The U.S. Supreme Court is set to make a ruling on a very important pharmaceutical case this term. At issue is whether a generic drug manufacturer can face a lawsuit for their inability to warn consumers of potentially dangerous side effects.

The case at issue involves the drug manufacturer Mutual Pharmaceutical Co., which has appealed a jury award of $21 million in a case where the plaintiff took a generic NSAID drug made by the company for shoulder pain as prescribed by her doctor, and instead suffered incredibly serious complications. The verdict was affirmed at both the trial and appeal levels.

In this case, three weeks after the woman took the drug at issue, she developed a rare and severe reaction, which caused her skin to peel off, leaving her with burn-like lesions over two-thirds of her body. She spent some of the nearly two months during which she was in a hospital burn unit in a medically induced coma, and has had to undergo 13 eye surgeries.

The reaction, which is considered to have been a severe form of Stevens-Johnson Syndrome, caused the woman to suffer permanent near-blindness, scarred lungs and a constricted esophagus, making it difficult to swallow. She originally sued the manufacturer under state law in 2008 for alleged design defects. Following a 14 day trial, the jury awarded her $21 million for her injuries and suffering.

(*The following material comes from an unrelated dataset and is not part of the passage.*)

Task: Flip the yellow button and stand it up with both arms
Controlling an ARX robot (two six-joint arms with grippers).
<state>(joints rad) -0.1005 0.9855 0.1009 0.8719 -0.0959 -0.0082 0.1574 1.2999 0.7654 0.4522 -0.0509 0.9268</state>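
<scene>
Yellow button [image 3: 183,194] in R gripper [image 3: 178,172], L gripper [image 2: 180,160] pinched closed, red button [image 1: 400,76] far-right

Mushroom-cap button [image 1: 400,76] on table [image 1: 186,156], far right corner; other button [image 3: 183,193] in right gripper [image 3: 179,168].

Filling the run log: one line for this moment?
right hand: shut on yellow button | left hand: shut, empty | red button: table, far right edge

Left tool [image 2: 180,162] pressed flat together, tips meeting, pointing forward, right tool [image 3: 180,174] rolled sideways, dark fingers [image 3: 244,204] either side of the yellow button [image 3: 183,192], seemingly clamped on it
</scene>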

The appeal centers on the applicability of two prior court rulings, particularly PLIVA v. Mensing, which held that generic drugmakers cannot be sued for failing to warn about certain health risks due to the fact that federal law requires generic drugs to carry the same warning label as their brand name equivalents. Therefore, it remains unclear whether the court will choose to distinguish this case in that it does not solely claim a failure to warn, but also argues a design defect, which again may potentially be excludable under prior case law.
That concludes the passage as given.